◆ Work task: Only an exact reprint of all the data is acceptable.
- - - - - - -
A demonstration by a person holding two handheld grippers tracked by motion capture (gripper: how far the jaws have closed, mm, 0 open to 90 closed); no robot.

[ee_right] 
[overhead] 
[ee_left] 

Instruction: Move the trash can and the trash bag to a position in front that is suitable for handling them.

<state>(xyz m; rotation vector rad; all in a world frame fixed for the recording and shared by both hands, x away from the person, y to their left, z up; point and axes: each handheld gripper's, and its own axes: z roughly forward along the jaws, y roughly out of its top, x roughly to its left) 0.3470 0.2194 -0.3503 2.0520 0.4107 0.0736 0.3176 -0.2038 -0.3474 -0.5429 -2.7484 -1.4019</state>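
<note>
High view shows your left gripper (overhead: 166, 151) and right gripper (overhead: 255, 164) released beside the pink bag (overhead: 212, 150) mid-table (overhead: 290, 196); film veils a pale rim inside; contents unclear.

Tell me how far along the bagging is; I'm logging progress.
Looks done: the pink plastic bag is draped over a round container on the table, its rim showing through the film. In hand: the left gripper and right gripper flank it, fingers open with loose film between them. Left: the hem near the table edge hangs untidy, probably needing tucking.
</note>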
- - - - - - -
◆ Task output:
A demonstration by a person holding two handheld grippers tracked by motion capture (gripper: how far the jaws have closed, mm, 0 open to 90 closed); no robot.

[ee_right] 
[overhead] 
[ee_left] 

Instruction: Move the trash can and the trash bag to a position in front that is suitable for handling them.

<state>(xyz m; rotation vector rad; all in a world frame fixed for the recording and shared by both hands, x away from the person, y to their left, z up; point and axes: each handheld gripper's, and its own axes: z roughly forward along the jaws, y roughly out of its top, x roughly to its left) 0.3470 0.2194 -0.3503 2.0520 0.4107 0.0736 0.3176 -0.2038 -0.3474 -0.5429 -2.7484 -1.4019</state>
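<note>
High view shows your left gripper (overhead: 166, 151) and right gripper (overhead: 255, 164) released beside the pink bag (overhead: 212, 150) mid-table (overhead: 290, 196); film veils a pale rim inside; contents unclear.

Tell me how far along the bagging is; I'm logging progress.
Looks done: the pink plastic bag is draped over a round container on the table, its rim showing through the film. In hand: the left gripper and right gripper flank it, fingers open with loose film between them. Left: the hem near the table edge hangs untidy, probably needing tucking.
</note>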

Nothing else goes with this output.